_WHAT TO PRODUCE_
Your task is to copy every line of the entries that holds the word "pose".

Stored dataset items
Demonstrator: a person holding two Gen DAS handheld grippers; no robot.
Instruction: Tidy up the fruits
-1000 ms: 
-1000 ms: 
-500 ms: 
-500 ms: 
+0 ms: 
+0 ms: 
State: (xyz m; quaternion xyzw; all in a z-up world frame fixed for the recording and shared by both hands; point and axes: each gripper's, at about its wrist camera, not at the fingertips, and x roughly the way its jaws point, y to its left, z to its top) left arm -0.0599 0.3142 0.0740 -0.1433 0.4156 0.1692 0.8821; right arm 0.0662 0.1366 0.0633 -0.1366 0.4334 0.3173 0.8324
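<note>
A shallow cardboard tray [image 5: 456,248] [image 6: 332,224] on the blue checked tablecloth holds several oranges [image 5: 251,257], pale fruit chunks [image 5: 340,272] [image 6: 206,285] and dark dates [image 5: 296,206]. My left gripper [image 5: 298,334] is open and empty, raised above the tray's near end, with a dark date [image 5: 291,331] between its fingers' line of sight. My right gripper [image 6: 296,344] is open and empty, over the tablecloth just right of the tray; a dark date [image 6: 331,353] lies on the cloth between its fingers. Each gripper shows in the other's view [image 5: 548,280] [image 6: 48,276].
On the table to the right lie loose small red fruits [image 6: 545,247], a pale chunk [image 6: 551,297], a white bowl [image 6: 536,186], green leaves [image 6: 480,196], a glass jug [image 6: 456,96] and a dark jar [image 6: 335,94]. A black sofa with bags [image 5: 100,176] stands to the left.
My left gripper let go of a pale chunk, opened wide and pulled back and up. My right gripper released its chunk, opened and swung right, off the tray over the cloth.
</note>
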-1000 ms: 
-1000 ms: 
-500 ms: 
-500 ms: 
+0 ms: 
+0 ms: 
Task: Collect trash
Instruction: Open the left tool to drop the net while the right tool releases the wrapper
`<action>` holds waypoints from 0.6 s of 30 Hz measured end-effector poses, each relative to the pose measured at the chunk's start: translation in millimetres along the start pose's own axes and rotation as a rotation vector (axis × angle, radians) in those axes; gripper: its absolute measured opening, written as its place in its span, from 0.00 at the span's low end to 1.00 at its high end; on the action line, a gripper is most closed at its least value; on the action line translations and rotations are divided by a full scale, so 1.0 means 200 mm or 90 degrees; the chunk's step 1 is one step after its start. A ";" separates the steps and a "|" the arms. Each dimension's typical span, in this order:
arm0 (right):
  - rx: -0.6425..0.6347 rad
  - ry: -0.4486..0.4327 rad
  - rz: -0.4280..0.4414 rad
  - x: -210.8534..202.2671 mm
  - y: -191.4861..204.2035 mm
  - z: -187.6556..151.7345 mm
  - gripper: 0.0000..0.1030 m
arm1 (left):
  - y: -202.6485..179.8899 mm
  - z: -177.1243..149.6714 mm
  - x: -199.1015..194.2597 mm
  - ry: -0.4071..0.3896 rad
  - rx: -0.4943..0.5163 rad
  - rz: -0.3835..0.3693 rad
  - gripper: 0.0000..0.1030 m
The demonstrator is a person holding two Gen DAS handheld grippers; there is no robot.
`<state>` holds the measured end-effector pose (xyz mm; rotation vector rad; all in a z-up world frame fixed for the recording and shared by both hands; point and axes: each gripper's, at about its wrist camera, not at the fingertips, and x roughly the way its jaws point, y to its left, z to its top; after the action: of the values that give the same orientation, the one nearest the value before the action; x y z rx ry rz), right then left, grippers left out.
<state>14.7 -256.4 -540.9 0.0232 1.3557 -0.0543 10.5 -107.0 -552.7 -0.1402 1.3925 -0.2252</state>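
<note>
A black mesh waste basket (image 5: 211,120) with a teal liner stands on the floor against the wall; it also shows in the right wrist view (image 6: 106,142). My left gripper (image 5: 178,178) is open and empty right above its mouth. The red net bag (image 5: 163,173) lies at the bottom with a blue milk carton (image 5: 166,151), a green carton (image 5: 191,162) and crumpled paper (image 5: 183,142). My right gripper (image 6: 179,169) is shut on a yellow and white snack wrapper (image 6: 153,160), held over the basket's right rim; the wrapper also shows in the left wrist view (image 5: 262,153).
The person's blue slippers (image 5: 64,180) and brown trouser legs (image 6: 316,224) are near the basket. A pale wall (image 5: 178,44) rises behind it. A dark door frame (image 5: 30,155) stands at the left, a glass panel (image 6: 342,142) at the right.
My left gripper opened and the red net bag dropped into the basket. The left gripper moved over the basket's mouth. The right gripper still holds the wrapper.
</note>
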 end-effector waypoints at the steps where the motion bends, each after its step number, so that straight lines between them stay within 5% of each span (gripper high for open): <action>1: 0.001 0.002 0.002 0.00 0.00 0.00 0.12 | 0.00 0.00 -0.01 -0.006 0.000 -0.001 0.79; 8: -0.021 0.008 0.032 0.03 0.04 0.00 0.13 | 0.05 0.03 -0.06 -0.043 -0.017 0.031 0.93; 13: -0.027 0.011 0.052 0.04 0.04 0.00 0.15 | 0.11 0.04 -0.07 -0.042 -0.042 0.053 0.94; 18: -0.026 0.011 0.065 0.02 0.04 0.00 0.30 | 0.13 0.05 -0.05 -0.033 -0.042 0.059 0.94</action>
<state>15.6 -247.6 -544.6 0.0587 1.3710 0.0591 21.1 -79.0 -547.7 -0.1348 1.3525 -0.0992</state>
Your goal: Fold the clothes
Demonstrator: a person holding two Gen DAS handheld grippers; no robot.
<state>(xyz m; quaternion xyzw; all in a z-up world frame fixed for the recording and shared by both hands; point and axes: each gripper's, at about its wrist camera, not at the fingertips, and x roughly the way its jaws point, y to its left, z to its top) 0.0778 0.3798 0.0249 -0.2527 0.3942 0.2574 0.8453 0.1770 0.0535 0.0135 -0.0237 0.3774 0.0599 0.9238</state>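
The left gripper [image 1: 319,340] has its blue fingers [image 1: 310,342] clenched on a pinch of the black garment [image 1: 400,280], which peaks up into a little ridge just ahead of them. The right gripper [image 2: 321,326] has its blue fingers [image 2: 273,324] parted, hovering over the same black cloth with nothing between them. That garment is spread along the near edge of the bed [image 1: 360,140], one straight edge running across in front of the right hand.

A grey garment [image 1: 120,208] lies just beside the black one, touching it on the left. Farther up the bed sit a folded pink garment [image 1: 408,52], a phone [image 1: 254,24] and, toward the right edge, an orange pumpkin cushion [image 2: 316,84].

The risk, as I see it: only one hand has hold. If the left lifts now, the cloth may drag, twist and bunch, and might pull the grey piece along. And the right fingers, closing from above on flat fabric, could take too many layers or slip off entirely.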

_RESPONSE BELOW_
`<action>` holds waypoints from 0.6 s of 30 Hz measured end-effector poses, each relative to the pose measured at the chunk's start: translation in millimetres along the start pose's own axes and rotation as a rotation vector (axis × angle, radians) in those axes; gripper: its absolute measured opening, written as its place in its span, from 0.00 at the span's low end to 1.00 at its high end; on the action line, a gripper is most closed at its least value; on the action line translations and rotations are divided by a full scale, so 1.0 means 200 mm or 90 degrees; the chunk's step 1 is one step after its start. A ";" separates the steps and a "|" the arms. Each dimension's typical span, in this order:
`<state>` holds the measured end-effector pose (xyz mm; rotation vector rad; all in a z-up world frame fixed for the recording and shared by both hands; point and axes: each gripper's, at about its wrist camera, not at the fingertips, and x roughly the way its jaws point, y to its left, z to its top; after the action: of the values that give the same orientation, the one nearest the value before the action; x y z rx ry rz), right then left, grippers left out.

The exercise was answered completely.